## Requirement
The line containing "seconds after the" marks the end; write out exactly every line from the start of the data up to and including it, without the pictures.

## Source information
---
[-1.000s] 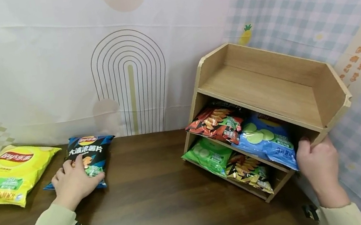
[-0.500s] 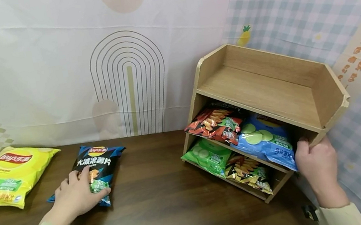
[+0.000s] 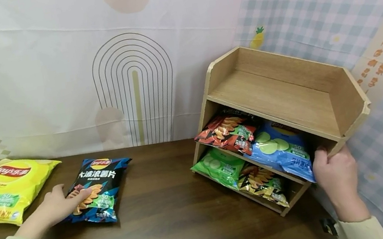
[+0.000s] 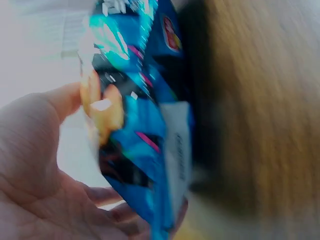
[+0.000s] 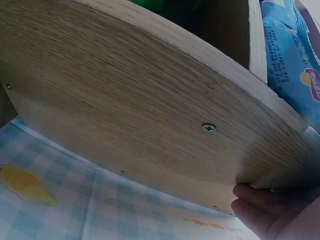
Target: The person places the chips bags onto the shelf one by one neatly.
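Note:
A black-and-blue bag of potato chips (image 3: 102, 180) lies at an angle over the wooden table (image 3: 160, 207). My left hand (image 3: 53, 207) grips its left side, thumb across the printed front. In the left wrist view the fingers (image 4: 102, 195) curl behind the bag's edge, partly hidden by it. On the right stands a small wooden shelf (image 3: 279, 85) with several chip bags inside. My right hand (image 3: 338, 184) holds its right side panel, thumb at the front edge; the fingers reach round the outer face of the panel (image 5: 150, 110) in the right wrist view.
A yellow chip bag (image 3: 12, 189) lies at the far left. Inside the shelf, a red bag (image 3: 226, 130) and a blue bag (image 3: 278, 150) sit above a green bag (image 3: 221, 166) and a black-and-yellow bag (image 3: 262, 183). A patterned cloth (image 3: 58, 73) hangs behind.
My left hand has pulled the black-and-blue bag toward me and slid from its top to its left side, uncovering more of the front. My right hand keeps its hold on the shelf.

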A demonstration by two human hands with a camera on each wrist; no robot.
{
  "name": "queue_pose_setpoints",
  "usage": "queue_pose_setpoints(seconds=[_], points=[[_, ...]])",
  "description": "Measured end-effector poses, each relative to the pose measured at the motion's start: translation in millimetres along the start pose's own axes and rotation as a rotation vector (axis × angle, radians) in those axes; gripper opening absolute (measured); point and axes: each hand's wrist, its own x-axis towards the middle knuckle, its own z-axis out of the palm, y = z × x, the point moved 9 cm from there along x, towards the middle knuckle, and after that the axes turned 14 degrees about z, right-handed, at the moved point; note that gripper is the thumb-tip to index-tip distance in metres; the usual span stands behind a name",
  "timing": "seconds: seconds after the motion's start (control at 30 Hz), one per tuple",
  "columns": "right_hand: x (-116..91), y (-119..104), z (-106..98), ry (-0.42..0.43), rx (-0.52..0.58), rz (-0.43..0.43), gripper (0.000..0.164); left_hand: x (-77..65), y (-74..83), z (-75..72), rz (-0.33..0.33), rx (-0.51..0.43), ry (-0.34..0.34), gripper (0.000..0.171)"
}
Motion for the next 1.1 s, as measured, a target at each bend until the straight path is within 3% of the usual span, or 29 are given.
queue_pose_setpoints(seconds=[0.2,0.5,0.73,0.93,1.1], points=[[-0.2,-0.2,-0.5,0.005,0.016,-0.003,0.027,0.8,-17.2,6.3,-0.057,-0.125,-0.075,0.12],[0.0,0.4,0.4,-0.001,0.009,-0.004,0.026,2.1,-16.3,11.2,-0.064,-0.102,-0.147,0.113],[0.3,-1.1,0.8,-0.002,0.008,-0.015,0.026,0.1,-14.1,25.5,-0.113,-0.198,-0.236,0.119],[-0.4,-0.8,0.4,-0.007,0.013,0.0,0.026,-2.9,-11.3,29.0,-0.137,-0.266,-0.266,0.117],[-0.7,-1.3,0.0,-0.013,0.015,0.009,0.026,-5.1,-11.0,29.9,-0.147,-0.267,-0.264,0.117]])
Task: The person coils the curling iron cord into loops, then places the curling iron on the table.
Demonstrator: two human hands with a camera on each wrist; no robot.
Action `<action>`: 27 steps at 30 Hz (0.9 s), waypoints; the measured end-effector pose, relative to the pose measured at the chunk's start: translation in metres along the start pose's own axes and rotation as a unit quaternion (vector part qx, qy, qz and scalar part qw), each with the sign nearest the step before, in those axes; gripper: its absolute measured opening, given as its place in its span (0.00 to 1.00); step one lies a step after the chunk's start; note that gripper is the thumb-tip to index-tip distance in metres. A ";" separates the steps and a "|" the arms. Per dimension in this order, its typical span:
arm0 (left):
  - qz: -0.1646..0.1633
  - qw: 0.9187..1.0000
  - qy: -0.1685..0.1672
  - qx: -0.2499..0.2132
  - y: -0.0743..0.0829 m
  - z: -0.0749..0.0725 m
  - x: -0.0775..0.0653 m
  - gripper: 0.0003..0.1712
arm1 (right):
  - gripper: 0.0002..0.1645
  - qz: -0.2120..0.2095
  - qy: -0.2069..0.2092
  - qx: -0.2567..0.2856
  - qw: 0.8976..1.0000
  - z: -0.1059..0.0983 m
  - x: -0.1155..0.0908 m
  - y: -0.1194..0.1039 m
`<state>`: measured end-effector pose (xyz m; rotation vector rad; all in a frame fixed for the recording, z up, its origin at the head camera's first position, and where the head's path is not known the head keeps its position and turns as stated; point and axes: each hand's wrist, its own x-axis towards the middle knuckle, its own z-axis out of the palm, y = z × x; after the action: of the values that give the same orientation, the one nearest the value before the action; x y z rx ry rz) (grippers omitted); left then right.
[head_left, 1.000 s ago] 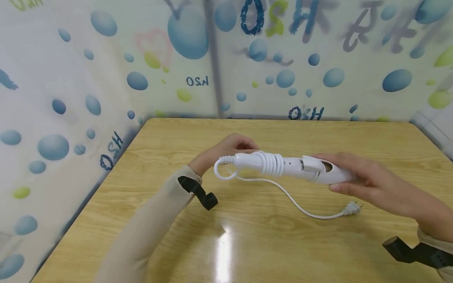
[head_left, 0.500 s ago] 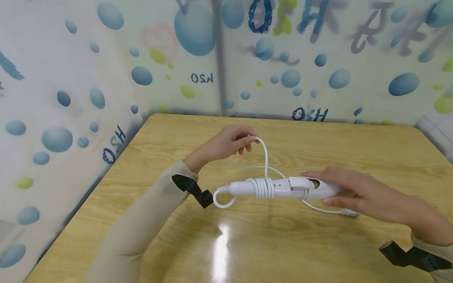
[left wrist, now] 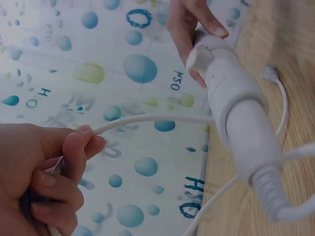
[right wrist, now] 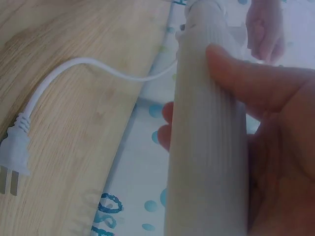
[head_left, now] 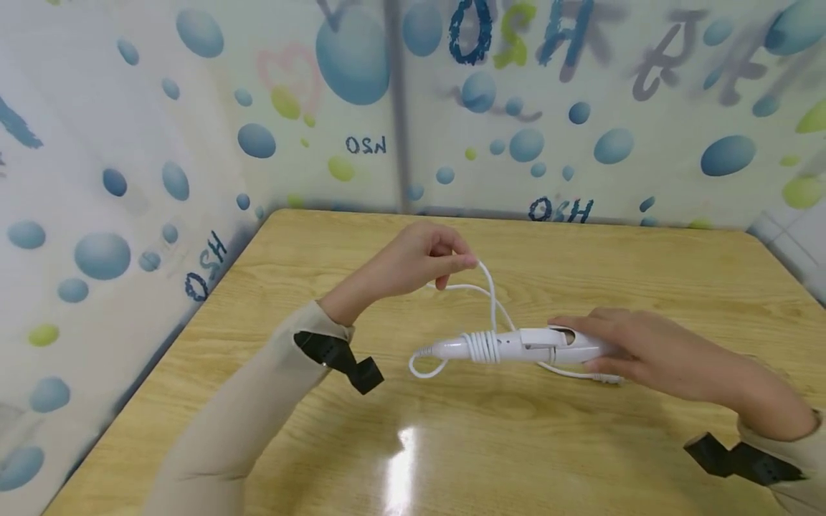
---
## Completed task
[-1.000s] 
[-0.500s] 
[+0.000s] 
[+0.000s] 
[+0.000s] 
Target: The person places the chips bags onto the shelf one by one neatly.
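Note:
A black-and-blue bag of potato chips (image 3: 102, 180) lies at an angle over the wooden table (image 3: 160, 207). My left hand (image 3: 53, 207) grips its left side, thumb across the printed front. In the left wrist view the fingers (image 4: 102, 195) curl behind the bag's edge, partly hidden by it. On the right stands a small wooden shelf (image 3: 279, 85) with several chip bags inside. My right hand (image 3: 338, 184) holds its right side panel, thumb at the front edge; the fingers reach round the outer face of the panel (image 5: 150, 110) in the right wrist view.
A yellow chip bag (image 3: 12, 189) lies at the far left. Inside the shelf, a red bag (image 3: 226, 130) and a blue bag (image 3: 278, 150) sit above a green bag (image 3: 221, 166) and a black-and-yellow bag (image 3: 262, 183). A patterned cloth (image 3: 58, 73) hangs behind.
My left hand has pulled the black-and-blue bag toward me and slid from its top to its left side, uncovering more of the front. My right hand keeps its hold on the shelf.
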
A demonstration by two human hands with a camera on each wrist; no robot.
{
  "name": "queue_pose_setpoints",
  "usage": "queue_pose_setpoints(seconds=[_], points=[[_, ...]])",
  "description": "Measured end-effector poses, each relative to the pose measured at the motion's start: translation in millimetres along the start pose's own axes and rotation as a rotation vector (axis × angle, radians) in those axes; gripper opening absolute (measured); point and axes: each hand's wrist, its own x-axis towards the middle knuckle, its own z-axis out of the palm, y = z × x, the point moved 9 cm from there along x, towards the middle knuckle, and after that the axes turned 14 degrees about z, right-handed, at the moved point; note that gripper is the thumb-tip to index-tip distance in metres; the usual span stands behind a name",
  "timing": "seconds: seconds after the motion's start (control at 30 Hz), one per tuple",

Above is the complete output.